**Your objective:**
Only lines containing "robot" are wanted from the data below. Copy those lines.

*** Opening Records shown ***

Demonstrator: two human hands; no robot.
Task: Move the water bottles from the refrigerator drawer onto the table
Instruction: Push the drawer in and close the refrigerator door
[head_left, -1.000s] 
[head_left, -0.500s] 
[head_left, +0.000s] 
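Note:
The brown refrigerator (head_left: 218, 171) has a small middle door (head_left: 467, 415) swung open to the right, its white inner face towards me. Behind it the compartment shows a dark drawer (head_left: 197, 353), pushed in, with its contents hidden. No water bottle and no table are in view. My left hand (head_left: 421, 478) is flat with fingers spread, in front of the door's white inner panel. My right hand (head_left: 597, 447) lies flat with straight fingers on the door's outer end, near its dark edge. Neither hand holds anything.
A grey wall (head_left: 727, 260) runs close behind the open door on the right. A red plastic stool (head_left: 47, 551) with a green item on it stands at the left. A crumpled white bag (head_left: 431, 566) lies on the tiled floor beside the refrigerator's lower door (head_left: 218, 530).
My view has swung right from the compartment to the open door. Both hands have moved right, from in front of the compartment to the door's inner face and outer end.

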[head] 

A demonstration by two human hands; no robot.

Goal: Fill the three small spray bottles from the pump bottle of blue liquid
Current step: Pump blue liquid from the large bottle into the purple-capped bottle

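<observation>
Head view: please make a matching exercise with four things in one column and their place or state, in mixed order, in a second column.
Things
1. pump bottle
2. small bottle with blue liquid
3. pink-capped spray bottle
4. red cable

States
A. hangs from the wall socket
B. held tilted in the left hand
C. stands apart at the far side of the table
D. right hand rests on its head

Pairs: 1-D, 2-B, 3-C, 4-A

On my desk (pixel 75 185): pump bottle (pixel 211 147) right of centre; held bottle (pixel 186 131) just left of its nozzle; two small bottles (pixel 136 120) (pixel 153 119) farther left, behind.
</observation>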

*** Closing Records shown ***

**Answer to this task:**
Demonstrator: two human hands; no robot.
A demonstration by two human hands; no robot.

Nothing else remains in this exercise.